On Saturday, Foreign Minister Yang Jiechi told reporters at the National People's Congress in Beijing that a detailed analysis from forensic firm Mandiant of an alleged military-led Chinese cyber espionage operation against more than 100 organizations in the U.S. was an attempt to sully China's name.
“There have been quite a few reports about hacker attacks recently, and many of them picked on China,” Jiechi said, according to a Bloomberg article. “These articles may have crossed the eyes of many people, but actually they are built on shaky ground.”
According to Bloomberg, Jiechi said China has strict laws in place that forbid the sort of hacking referred to by U.S. sources. He also told reporters that the country proposed international rules that – with the aid of the United Nations – would have helped govern malicious internet use.
“What this cyber space needs is not war, but rules and cooperation,” Yang said.
In December, the United States balked at internet rules proposed to the International Telecommunication Union (ITU), the U.N. agency that focuses on concerns and standards in information and communication technologies. The United States ultimately refused to sign an amended version of the regulations, though China and Russia were among the 89 countries that supported the rules.
Martin Libicki, senior management scientist at RAND, a global policy think tank, told SCMagazine.com on Monday that previous attempts to create global internet regulations have been unsuccessful due to their flaws.
“China and Russia were big proponents, but it allowed them to rule the internet in their countries and we weren't big supporters of that,” Libicki said. He added that internet regulation has not proven to be a “field in which governments have much to contribute.”
Libicki said that while every country that can commit cyber espionage likely does so, there is an admitted difference between targeting other governments versus private corporations, a major concern levied in recent claims against China. Still, that doesn't mean China is fessing up.
“One of the lessons of the Mandiant report, which was not unique, but the best done of its class, is you can have all the smoke you want, but [those responsible] won't necessarily admit to lighting the fire,” Libicki said.

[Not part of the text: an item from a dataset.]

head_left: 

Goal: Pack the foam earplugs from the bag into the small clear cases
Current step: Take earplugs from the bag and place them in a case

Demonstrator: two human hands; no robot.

Meanwhile, on Monday, President Obama, through comments delivered by his national security adviser to the Asia Society in New York, called for China to stop raiding U.S. organizations of intellectual property, according to a New York Times report.
“U.S. businesses are speaking out about their serious concerns about sophisticated, targeted theft of confidential business information and proprietary technologies through cyberintrusions emanating from China on an unprecedented scale,” Thomas Donilon said.